Designs for Norley Street Chapel (or Norley Congregational Chapel), Norley Street, Plymouth: elevation of the pulpit
Architect/Designer | Wightwick, George (1802-1872) |
Country | UK: England |
City | Plymouth |
Subject Date | 1833 |
Image Date | 1834 |
View | Interior |
Style | Classical Revival |
Medium | Drawing |
Library Reference | VOS/202 f.10 |
Orientation | Portrait |
Colour Info | Colour |
Credit | RIBA Collections |
Subject | Chapels ; Church fittings |
NOTES: Wightwick's work here is an enlargement of a 1797 building known as the New Tabernacle.
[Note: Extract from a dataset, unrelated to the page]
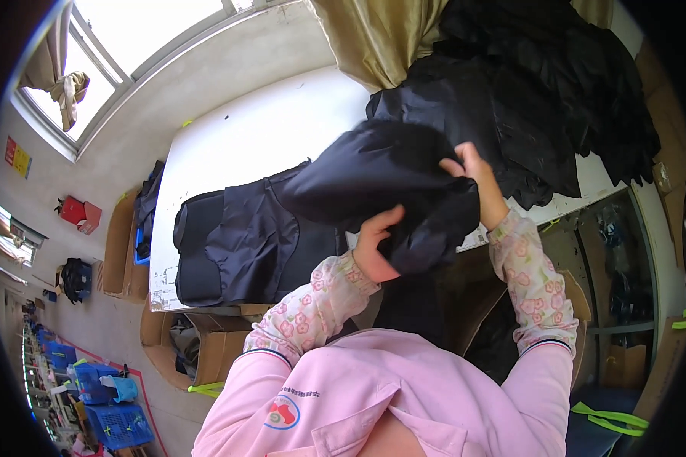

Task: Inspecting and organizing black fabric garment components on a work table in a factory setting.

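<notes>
- Dark garment (381, 190): a black piece of cloth held up in the air between both hands, above the near edge of the white table (251, 137)
- Left hand (373, 247) grips the lower fold of that piece from beneath, fingers curled into the cloth
- Right hand (476, 179) pinches its upper edge, thumb and fingers closed on the fabric
- Progress, as a judgement: one navy piece (244, 244) already lies spread flat on the table to the left, while the held one is still bunched and not laid out
- Further back a heap of black cloth (541, 99) sits on the table's far right, seemingly unsorted
- Hard to make out: the held piece's shape is blurred; the cardboard boxes (206, 350) below the table are partly hidden by the pink sleeves
</notes>
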Action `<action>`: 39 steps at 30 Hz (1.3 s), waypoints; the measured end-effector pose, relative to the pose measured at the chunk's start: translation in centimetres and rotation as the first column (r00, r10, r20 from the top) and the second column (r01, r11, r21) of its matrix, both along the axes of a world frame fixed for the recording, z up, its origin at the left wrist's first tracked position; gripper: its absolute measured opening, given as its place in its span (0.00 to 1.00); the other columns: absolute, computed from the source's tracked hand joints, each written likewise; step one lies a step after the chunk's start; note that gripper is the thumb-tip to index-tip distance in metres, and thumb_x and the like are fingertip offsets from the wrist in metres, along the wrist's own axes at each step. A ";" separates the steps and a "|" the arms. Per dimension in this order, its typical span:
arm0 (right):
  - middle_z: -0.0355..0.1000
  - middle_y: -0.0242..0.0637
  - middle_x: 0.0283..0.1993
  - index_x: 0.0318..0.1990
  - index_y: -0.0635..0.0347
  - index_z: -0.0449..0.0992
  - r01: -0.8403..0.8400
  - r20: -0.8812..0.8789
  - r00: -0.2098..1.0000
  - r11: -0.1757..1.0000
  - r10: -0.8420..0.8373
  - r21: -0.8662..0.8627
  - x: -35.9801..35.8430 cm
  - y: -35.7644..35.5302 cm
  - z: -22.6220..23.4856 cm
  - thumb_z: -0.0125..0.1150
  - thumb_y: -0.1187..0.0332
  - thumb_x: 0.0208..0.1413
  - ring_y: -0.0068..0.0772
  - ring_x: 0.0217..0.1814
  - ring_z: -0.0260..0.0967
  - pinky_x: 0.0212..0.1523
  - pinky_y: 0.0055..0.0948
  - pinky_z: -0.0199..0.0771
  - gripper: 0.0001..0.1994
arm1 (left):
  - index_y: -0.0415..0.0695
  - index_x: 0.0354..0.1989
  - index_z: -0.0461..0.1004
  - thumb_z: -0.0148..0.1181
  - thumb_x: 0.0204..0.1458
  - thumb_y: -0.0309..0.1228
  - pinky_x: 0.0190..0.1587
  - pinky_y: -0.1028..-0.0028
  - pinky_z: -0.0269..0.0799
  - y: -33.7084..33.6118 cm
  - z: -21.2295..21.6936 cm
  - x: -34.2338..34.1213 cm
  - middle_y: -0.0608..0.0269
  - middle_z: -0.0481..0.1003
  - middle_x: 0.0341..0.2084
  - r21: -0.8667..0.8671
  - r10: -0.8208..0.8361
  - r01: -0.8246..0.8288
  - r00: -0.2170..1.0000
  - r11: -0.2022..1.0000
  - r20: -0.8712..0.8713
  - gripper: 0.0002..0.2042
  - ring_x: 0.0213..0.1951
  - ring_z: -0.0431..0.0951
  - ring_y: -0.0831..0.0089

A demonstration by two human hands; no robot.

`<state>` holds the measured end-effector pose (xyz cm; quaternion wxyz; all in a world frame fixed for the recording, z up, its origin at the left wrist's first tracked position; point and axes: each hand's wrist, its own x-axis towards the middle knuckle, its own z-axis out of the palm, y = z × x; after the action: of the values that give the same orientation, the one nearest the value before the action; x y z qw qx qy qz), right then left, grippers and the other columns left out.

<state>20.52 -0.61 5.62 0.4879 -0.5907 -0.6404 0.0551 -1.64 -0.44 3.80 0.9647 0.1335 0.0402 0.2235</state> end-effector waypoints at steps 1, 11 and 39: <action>0.72 0.53 0.30 0.41 0.64 0.67 0.096 0.093 0.992 0.988 -0.085 -0.122 1.6 0.5 -3.6 0.62 0.67 0.54 0.50 0.35 0.73 0.35 0.37 0.70 0.13 | 0.37 0.51 0.70 0.44 0.57 0.59 0.46 0.63 0.77 0.4 0.4 -1.1 0.44 0.74 0.47 -0.114 -0.074 0.078 0.996 0.990 0.042 0.33 0.44 0.79 0.57; 0.72 0.26 0.32 0.37 0.60 0.73 -0.135 -0.723 0.687 0.965 -0.072 -0.224 11.5 -3.2 0.4 0.55 0.67 0.62 0.14 0.33 0.67 0.36 0.19 0.68 0.07 | 0.32 0.55 0.67 0.48 0.63 0.37 0.57 0.66 0.67 11.2 2.6 -14.9 0.52 0.73 0.50 0.780 0.507 -0.202 0.846 0.593 -0.167 0.21 0.53 0.74 0.62; 0.69 0.50 0.43 0.62 0.82 0.49 -0.682 -0.711 0.388 0.701 0.586 0.206 -15.8 4.2 25.9 0.69 0.75 0.46 0.32 0.36 0.74 0.31 0.30 0.78 0.40 | 0.40 0.43 0.70 0.50 0.59 0.35 0.43 0.63 0.74 12.9 -5.2 -5.3 0.63 0.70 0.30 0.292 0.056 -0.017 0.990 0.956 -0.126 0.11 0.37 0.75 0.68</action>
<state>4.74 3.58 31.49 0.6053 -0.2536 -0.5590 0.5068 -6.96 12.41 -1.38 0.9256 0.2872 0.0736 0.2352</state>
It opened in 1833 and served its growing congregation until the congregation moved to a larger building, the Sherwell Congregational Church, in 1864. The Norley Street Chapel remained in use, however, until it was destroyed in a bombing raid in 1941. This design is one of a number of drawings bound into five volumes entitled 'Architectural works of George Wightwick', made between 1832 and 1850. Wightwick instructed his articled pupils to make this detailed set of retrospective drawings to illustrate every building of importance he had designed. The drawings were intended to serve both as a record of Wightwick's completed buildings and as a method of conveying to his students the design process from initial working design to finished structure.